[Source records]
______
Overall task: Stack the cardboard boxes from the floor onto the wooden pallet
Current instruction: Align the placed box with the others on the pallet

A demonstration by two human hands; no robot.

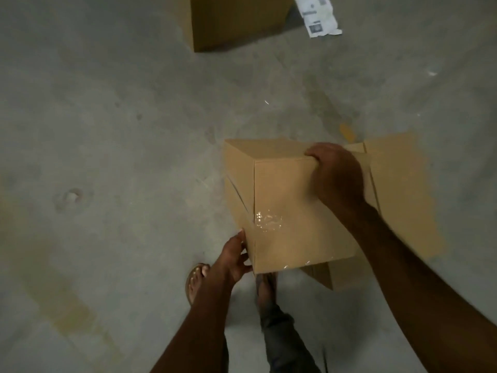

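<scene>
A brown cardboard box (285,200) with clear tape on its top is held above the concrete floor, in the lower middle of the view. My right hand (337,176) curls over its far top edge. My left hand (232,258) grips its near left corner from below. Another cardboard box (403,184) lies on the floor to the right, partly behind the held one. A third box (236,21) stands on the floor at the top of the view, cut off by the frame. No pallet is in view.
A crumpled white printed paper (318,16) lies on the floor at the top right, beside the far box. My sandalled foot (196,278) and a trouser leg (282,337) are under the held box. Bare grey concrete floor (107,130) spreads to the left.
</scene>
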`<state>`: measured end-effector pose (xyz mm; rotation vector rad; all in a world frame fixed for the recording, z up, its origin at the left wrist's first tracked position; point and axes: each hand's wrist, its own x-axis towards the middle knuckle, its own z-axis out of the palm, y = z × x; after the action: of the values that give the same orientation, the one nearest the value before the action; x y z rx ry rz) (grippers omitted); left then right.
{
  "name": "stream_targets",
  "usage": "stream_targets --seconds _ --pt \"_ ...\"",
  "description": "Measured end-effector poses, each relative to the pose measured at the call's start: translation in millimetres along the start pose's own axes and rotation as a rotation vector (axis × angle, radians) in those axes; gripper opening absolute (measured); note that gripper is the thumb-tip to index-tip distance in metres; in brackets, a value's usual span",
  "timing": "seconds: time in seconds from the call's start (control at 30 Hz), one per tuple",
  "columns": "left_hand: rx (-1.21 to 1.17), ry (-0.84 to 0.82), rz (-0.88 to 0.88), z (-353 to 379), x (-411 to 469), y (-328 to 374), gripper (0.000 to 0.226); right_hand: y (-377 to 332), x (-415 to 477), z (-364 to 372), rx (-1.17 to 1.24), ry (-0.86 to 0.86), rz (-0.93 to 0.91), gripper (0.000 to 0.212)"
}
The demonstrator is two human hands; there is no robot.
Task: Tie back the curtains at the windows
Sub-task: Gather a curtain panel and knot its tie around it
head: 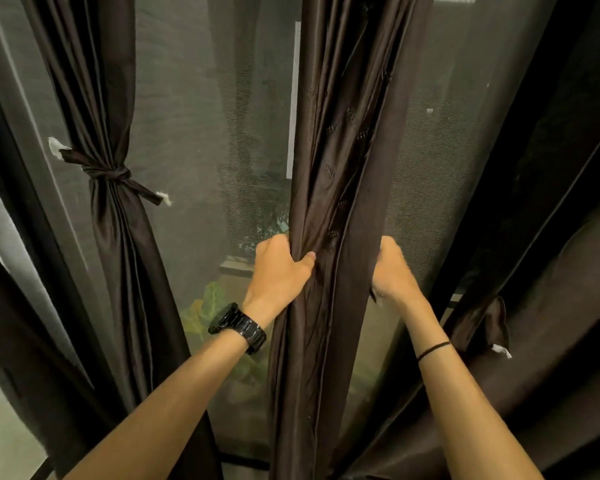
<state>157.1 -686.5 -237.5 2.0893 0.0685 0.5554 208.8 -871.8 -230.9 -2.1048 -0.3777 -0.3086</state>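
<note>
A dark brown curtain (pixel 343 140) hangs bunched into a column in the middle of the window. My left hand (pixel 279 271) grips its left edge, thumb pressed into the folds. My right hand (pixel 394 268) is closed at its right edge, fingers hidden behind the cloth. To the left, another brown curtain (pixel 118 237) is gathered and knotted with a fabric tie-back (pixel 110 173). A loose tie-back strip (pixel 489 323) dangles beside my right forearm.
A mesh screen (pixel 194 116) covers the window behind the curtains, with green plants (pixel 205 310) outside, low down. More dark curtain cloth (pixel 551 237) hangs on the right. A window frame (pixel 25 126) and another curtain panel fill the left edge.
</note>
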Motion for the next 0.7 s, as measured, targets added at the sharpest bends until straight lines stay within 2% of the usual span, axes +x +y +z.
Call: stream_targets --seconds 0.07,0.17,0.3,0.37,0.47,0.53,0.57,0.63,0.7 --pt "0.05 0.078 0.102 3.7 -1.5 2.4 0.021 -7.4 -18.0 -4.8 -0.136 0.155 -0.052 0.031" --pt "0.173 0.16 0.221 12.2 -2.0 5.2 0.014 -23.3 -59.0 5.3 -0.192 0.387 -0.16 0.029" --pt "0.251 0.185 0.263 22.5 -6.2 12.4 0.01 -38.9 -95.8 30.0 -0.371 0.489 -0.351 0.016" --pt "0.255 0.178 0.294 23.9 -9.1 15.8 0.007 -41.7 -100.1 30.2 -0.398 0.45 -0.42 0.019" --pt "0.244 0.21 0.347 27.5 -12.8 2.5 0.008 -45.8 -94.5 21.8 -0.362 0.269 -0.582 0.022" --pt "0.116 0.25 0.376 31.0 -19.1 -6.7 0.016 -50.6 -84.5 16.6 -0.349 0.171 -0.688 0.023" --pt "0.015 0.265 0.348 29.7 -21.8 -5.2 0.01 -54.0 -79.0 15.4 -0.35 0.145 -0.75 0.021" --pt "-0.137 0.248 0.254 26.1 -23.4 3.7 0.023 -62.3 -71.5 15.9 -0.356 0.094 -0.884 0.018" --pt "-0.238 0.256 0.25 20.1 -29.0 11.9 0.024 -69.6 -67.1 17.7 -0.399 0.046 -1.005 0.019"
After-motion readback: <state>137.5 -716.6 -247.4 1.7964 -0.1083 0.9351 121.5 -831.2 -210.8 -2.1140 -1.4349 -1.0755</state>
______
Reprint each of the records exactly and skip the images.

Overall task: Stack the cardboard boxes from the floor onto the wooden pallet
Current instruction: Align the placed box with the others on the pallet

A demonstration by two human hands; no robot.


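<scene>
A brown cardboard box (285,200) with clear tape on its top is held above the concrete floor, in the lower middle of the view. My right hand (337,176) curls over its far top edge. My left hand (232,258) grips its near left corner from below. Another cardboard box (403,184) lies on the floor to the right, partly behind the held one. A third box (236,21) stands on the floor at the top of the view, cut off by the frame. No pallet is in view.
A crumpled white printed paper (318,16) lies on the floor at the top right, beside the far box. My sandalled foot (196,278) and a trouser leg (282,337) are under the held box. Bare grey concrete floor (107,130) spreads to the left.
</scene>
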`<state>`: measured end-effector pose (xyz mm; rotation vector rad; all in a world frame fixed for the recording, z up, its origin at the left wrist's first tracked position; point and axes: each hand's wrist, its own x-axis towards the middle knuckle, its own z-axis out of the palm, y = z × x; after the action: of the values that give the same orientation, the one nearest the value before the action; x y z rx ry rz) (grippers omitted); left then right.
{
  "name": "stream_targets",
  "usage": "stream_targets --seconds _ --pt \"_ ...\"",
  "description": "Measured end-effector poses, each relative to the pose measured at the call's start: translation in millimetres along the start pose's own axes and rotation as a rotation vector (axis × angle, radians) in those axes; gripper opening absolute (measured); note that gripper is the thumb-tip to index-tip distance in metres; in brackets, a value's usual span",
  "timing": "seconds: time in seconds from the call's start (control at 30 Hz), one per tuple",
  "columns": "left_hand: rx (-1.21 to 1.17), ry (-0.84 to 0.82), rz (-0.88 to 0.88), z (-353 to 379), x (-411 to 469), y (-328 to 374), gripper (0.000 to 0.226); right_hand: y (-377 to 332), x (-415 to 477), z (-364 to 372), rx (-1.17 to 1.24), ry (-0.86 to 0.86), rz (-0.93 to 0.91), gripper (0.000 to 0.212)"
}
The demonstrator is two human hands; there is no robot.
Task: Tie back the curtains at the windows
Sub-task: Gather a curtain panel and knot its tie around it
head: 
<state>157.1 -686.5 -237.5 2.0893 0.0685 0.5554 208.8 -871.8 -230.9 -2.1048 -0.3777 -0.3086</state>
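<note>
A dark brown curtain (pixel 343 140) hangs bunched into a column in the middle of the window. My left hand (pixel 279 271) grips its left edge, thumb pressed into the folds. My right hand (pixel 394 268) is closed at its right edge, fingers hidden behind the cloth. To the left, another brown curtain (pixel 118 237) is gathered and knotted with a fabric tie-back (pixel 110 173). A loose tie-back strip (pixel 489 323) dangles beside my right forearm.
A mesh screen (pixel 194 116) covers the window behind the curtains, with green plants (pixel 205 310) outside, low down. More dark curtain cloth (pixel 551 237) hangs on the right. A window frame (pixel 25 126) and another curtain panel fill the left edge.
</note>
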Motion for the next 0.7 s, as measured, targets added at the sharpest bends until straight lines stay within 2% of the usual span, axes +x +y +z.
Call: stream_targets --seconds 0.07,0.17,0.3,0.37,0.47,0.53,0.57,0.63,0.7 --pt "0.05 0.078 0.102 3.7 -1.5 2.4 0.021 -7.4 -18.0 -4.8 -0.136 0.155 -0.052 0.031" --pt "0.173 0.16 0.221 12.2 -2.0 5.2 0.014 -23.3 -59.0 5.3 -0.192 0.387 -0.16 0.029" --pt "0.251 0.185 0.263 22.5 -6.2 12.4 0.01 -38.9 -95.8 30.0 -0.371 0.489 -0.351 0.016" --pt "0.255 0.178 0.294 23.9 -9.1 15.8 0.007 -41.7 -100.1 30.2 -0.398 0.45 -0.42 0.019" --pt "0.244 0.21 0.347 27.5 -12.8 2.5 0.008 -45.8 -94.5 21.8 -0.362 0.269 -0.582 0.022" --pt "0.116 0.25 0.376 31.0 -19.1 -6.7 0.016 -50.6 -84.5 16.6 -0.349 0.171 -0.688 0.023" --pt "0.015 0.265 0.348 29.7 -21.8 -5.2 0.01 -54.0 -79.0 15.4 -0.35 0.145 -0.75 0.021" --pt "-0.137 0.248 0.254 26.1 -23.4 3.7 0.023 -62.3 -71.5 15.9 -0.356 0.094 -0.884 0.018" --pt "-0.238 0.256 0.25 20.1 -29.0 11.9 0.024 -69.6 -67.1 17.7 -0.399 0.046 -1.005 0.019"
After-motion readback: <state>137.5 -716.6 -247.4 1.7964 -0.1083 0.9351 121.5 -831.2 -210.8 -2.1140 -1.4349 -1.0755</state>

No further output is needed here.